■ Task objective:
Please count the lines below that contain the word "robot", and reply with that number alone.
################
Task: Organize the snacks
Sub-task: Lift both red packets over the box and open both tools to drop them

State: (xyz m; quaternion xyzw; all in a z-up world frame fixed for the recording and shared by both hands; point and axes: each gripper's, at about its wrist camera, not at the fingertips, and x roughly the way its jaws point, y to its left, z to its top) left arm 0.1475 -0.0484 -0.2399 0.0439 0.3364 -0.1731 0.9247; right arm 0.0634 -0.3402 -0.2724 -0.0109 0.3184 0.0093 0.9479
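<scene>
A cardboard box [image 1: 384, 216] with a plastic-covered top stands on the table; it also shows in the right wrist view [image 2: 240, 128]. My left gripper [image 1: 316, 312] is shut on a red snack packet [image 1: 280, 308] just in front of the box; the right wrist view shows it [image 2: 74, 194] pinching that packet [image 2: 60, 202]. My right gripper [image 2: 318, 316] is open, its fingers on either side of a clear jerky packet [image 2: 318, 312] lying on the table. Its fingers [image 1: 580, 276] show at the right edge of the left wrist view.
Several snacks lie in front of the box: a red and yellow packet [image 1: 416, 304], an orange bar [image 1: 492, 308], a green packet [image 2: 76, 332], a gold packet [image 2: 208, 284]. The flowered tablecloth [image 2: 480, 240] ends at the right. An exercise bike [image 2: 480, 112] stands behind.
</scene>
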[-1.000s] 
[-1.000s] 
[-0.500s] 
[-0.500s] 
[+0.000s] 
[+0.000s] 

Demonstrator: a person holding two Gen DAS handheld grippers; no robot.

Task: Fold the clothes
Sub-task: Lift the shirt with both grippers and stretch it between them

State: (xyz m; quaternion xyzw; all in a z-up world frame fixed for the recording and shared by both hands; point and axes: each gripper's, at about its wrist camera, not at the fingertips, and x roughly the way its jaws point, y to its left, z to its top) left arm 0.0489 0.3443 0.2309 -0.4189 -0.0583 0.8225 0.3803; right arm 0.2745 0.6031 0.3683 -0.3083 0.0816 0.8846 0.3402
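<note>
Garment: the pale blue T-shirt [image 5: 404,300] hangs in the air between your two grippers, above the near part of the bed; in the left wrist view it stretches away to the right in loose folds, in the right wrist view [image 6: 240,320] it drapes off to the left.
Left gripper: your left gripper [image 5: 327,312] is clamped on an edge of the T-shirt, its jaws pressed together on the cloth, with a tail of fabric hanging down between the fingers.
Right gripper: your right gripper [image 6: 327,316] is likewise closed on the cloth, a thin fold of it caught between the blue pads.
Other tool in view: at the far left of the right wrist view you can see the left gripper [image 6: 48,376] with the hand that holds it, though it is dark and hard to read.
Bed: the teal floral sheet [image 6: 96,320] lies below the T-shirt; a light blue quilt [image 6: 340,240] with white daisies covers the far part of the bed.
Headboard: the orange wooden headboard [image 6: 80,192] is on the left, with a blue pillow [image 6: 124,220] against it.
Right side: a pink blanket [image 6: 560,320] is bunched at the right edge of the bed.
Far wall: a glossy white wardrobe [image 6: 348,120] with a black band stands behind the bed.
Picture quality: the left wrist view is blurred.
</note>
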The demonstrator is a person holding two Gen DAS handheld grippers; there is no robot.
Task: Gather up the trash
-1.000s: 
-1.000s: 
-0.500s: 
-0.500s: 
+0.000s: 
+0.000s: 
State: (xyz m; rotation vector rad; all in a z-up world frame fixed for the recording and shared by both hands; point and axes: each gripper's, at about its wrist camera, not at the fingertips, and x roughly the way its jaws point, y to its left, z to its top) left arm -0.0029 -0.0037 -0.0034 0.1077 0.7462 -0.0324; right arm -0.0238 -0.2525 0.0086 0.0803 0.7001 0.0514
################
■ Response below:
2